In my life and work, believing women matter to God translates especially to believing that their bodies matter. This means advocating for real, affordable access to the full range of healthcare options afforded to women under the law, affirming a woman's right to follow her conscience in making decisions about family planning, taking our culture's deep problems with rape and domestic violence seriously, and critiquing how income inequality exploits women's work -- and especially the work of women of color. The scriptures of my faith tradition tell me God wants three things: for us to do justice, love mercy, and walk humbly. I don't know how to follow this call and not embrace feminist values like the ones I list above.

Feminist theology provided the resources I needed to pull these commitments together. In seminary, a book by theologian and seminary president Serene Jones (who Marshall mentions in her article), had a major impact on my own connection of faith to feminism. Jones put words to something I couldn't -- the nagging sense that women's experiences should mean something more to how we talk about faith, spirituality and religious practice.

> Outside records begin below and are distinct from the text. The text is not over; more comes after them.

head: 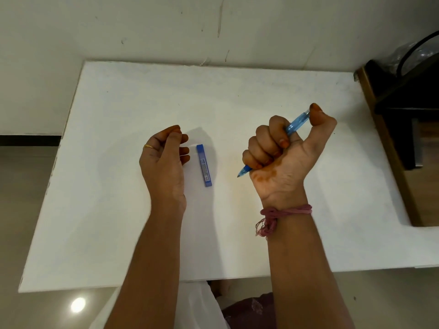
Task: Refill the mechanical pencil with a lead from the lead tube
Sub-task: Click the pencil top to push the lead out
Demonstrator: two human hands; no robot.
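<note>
Right grip [282,148] fisted round blue mechanical pencil [297,123]; left grip [166,153] loosely curled, empty, beside lead tube [204,165] on white desk [118,210]; pale wall [142,27] behind.

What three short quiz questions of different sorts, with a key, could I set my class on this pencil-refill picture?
1. True or false: the lead tube lies flat on the white table, touched by neither hand.
2. Multiple choice: the mechanical pencil is A) on the table, B) gripped in the right hand, C) gripped in the left hand.
3. Fill in: the thumb of the right hand rests on the pencil's ____ end.

Key: 1 true; 2 B; 3 top (the tip points down towards the table).
</note>
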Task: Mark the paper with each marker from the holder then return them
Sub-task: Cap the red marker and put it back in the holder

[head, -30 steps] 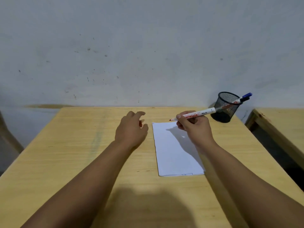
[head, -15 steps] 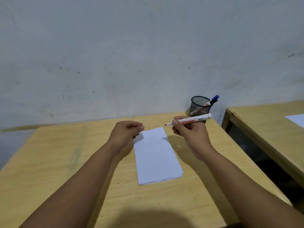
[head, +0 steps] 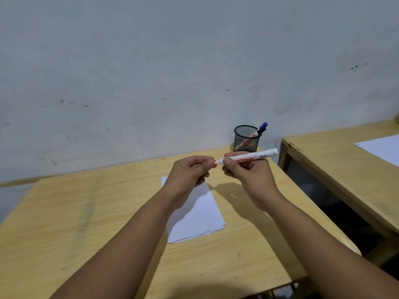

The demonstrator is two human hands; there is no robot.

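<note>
The white marker [head: 250, 156] is held almost level in the right hand [head: 250, 178], above the far end of the paper [head: 199, 214], while its orange tip end is pinched by the closed left hand [head: 190, 173]. The sheet is laid flat on the wooden tabletop [head: 75, 212], whose left half is bare. The mesh holder [head: 246, 138], with a blue-capped marker [head: 261, 127] leaning in it, is set at the far edge by the grey wall [head: 151, 72]; a second table [head: 345, 165] is seen beyond a gap to the right.
</note>
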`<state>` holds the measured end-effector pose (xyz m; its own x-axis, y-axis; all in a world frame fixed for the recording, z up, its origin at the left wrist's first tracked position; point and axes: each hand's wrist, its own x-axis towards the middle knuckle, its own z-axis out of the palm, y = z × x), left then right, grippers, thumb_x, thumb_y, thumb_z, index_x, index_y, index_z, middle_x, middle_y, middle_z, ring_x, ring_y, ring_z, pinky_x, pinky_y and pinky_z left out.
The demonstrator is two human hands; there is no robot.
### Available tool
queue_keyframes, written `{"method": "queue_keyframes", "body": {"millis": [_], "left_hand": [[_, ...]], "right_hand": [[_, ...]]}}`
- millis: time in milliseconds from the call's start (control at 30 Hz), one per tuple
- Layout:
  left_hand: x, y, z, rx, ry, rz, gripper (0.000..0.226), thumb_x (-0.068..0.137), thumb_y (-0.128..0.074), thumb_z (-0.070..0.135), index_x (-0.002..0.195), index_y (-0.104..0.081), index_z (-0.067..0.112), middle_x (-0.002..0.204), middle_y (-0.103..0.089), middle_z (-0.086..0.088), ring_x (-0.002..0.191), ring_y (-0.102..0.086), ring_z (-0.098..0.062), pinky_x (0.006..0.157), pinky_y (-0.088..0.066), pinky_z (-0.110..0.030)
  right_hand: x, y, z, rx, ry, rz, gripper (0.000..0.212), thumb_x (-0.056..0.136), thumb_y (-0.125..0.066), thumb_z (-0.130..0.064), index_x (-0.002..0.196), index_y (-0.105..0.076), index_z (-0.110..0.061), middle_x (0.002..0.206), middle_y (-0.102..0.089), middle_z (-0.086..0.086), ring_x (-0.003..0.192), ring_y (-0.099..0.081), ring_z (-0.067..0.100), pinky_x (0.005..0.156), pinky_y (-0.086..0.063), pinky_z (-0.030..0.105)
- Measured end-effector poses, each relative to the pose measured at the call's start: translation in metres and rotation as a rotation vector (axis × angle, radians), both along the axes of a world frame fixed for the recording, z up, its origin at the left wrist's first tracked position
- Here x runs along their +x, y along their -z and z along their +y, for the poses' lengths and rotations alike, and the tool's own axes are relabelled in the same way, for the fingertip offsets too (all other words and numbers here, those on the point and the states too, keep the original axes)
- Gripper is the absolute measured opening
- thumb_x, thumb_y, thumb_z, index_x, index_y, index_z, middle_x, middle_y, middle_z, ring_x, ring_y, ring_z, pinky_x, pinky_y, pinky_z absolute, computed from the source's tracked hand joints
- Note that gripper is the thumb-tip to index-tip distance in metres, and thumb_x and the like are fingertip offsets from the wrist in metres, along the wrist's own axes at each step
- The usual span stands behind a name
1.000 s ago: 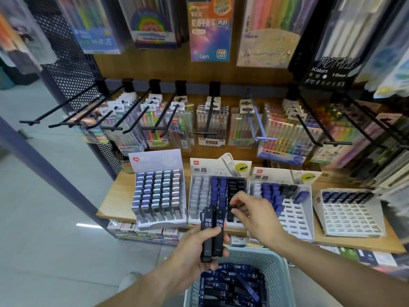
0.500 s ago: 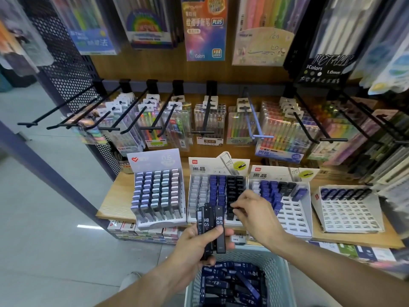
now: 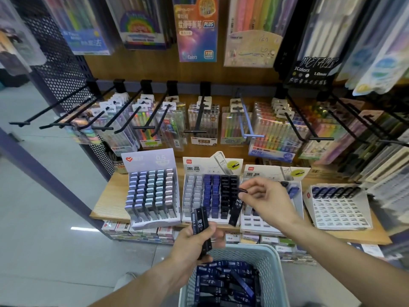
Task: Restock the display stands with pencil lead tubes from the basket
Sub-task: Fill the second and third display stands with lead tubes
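Black lead tubes: one (image 3: 235, 209) in right-hand (image 3: 263, 199) pinch grip, about three (image 3: 201, 231) in left fist (image 3: 194, 245).

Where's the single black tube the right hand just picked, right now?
In the head view, right of centre: the black HB 0.5 tube hangs from the right hand, pinched by its top, in front of the middle display stand.

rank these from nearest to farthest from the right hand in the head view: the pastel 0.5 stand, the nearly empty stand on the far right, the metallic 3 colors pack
From the right hand:
1. Nearly empty stand, on the shelf to its right.
2. Pastel 0.5 stand, on the shelf to its left, past the middle stand.
3. Metallic 3 colors pack, hanging high on the wall, upper right.
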<state>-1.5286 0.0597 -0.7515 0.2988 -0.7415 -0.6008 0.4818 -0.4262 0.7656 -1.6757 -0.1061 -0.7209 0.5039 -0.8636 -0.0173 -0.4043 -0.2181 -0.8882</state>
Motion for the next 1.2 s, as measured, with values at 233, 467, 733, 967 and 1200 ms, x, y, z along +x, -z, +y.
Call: {"method": "queue_keyframes", "body": {"millis": [233,467,733,967,1200], "left_hand": [[0.004,0.007,0.001,0.020,0.051,0.075,0.035,0.085,-0.079,0.023,0.106,-0.059,0.003,0.071,-0.058,-0.003,0.052,-0.046,-0.015,0.038,-0.025,-0.024],[0.004,0.004,-0.001,-0.032,0.109,0.182,0.030,0.086,-0.054,0.013,0.114,-0.060,0.006,0.067,-0.048,0.001,0.052,-0.037,-0.013,0.037,-0.021,-0.022],[0.000,0.000,0.000,-0.047,0.098,0.119,0.031,0.094,-0.052,0.010,0.124,-0.055,0.002,0.076,-0.062,-0.008,0.056,-0.052,-0.019,0.037,-0.029,-0.023],[-0.004,-0.012,-0.004,-0.088,0.115,0.156,0.037,0.095,-0.064,0.014,0.131,-0.060,0.006,0.109,-0.074,-0.021,0.083,-0.071,-0.033,0.045,-0.039,-0.027],[-0.026,-0.024,-0.013,-0.139,0.258,0.214,0.035,0.096,-0.062,0.014,0.130,-0.059,0.007,0.118,-0.071,-0.025,0.092,-0.072,-0.036,0.050,-0.039,-0.028]], "right_hand": [[-0.005,0.034,0.004,-0.397,-0.166,0.316,0.016,0.088,-0.073,-0.018,0.099,-0.068,-0.029,0.093,-0.067,-0.014,0.076,-0.065,0.002,0.075,-0.056,0.022],[-0.001,0.043,0.004,-0.425,-0.193,0.333,0.015,0.089,-0.073,-0.021,0.101,-0.070,-0.029,0.092,-0.070,-0.015,0.079,-0.065,0.002,0.076,-0.055,0.021],[0.003,0.050,0.006,-0.463,-0.212,0.408,0.019,0.092,-0.071,-0.016,0.109,-0.076,-0.024,0.100,-0.064,-0.011,0.080,-0.065,0.008,0.079,-0.056,0.032],[0.011,0.018,0.016,-0.100,-0.062,0.161,0.012,0.092,-0.071,-0.031,0.103,-0.074,-0.030,0.087,-0.070,-0.009,0.071,-0.065,0.007,0.073,-0.054,0.026],[-0.012,-0.016,0.030,0.433,-0.103,-0.041,0.025,0.078,-0.086,-0.014,0.098,-0.072,-0.012,0.080,-0.075,0.007,0.068,-0.070,0.015,0.067,-0.054,0.021]]}}
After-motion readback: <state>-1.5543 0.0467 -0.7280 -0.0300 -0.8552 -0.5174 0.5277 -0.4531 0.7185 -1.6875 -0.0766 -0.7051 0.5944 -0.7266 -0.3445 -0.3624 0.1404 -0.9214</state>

Serene Jones is part of a long line of feminist theologians. Their names might not be as regularly known outside of academics, but these women have radically changed how many of us in mainline Christian denominations talk about gender.

Over the past 40 years, feminist theologians have helped generations of students raise questions about God, gender and sexuality. They've found new imagery within the scriptures, extending the picture of God far beyond an old bearded guy in the sky. They've highlighted the stories of female biblical characters who challenged cultural gender norms while fiercely defending those that society often ignores. Feminists have also pointed out the violence and hypocrisy that plague many of our longstanding traditions about God and church leadership. They've challenged the language of "traditional family values." They've proposed new ways for understanding a God who "makes a way out of no way." Feminists have also challenged each other to do a better job considering the plural ways race, class, disability, and sexual identity shape what we call "women's experience." Feminist theologians from developing nations have also begun to help North Americans find their own blind spots when it comes to narrating gender inequality and first world privilege. And along the way, feminist theologians have even managed to suggest that sex, and female sexuality, are good things!

This is not, however, solely a task for academics or women clergy. Each year, I tell students and congregation members that they are theologians too. Theology is just the way people of faith make sense of the world through the lens of their religious scriptures, traditions, and experiences. Faithful feminist theology doesn't happen only in classrooms and pulpits, but also in pews, living rooms, workplaces, and public service. Faithful feminists are pushing their religious traditions to take women and their lives seriously. They are also helping others realize the critical role that religion is playing in their calls for broader social justice. That's the feminism, and the faith, that continues to form and challenge me every day.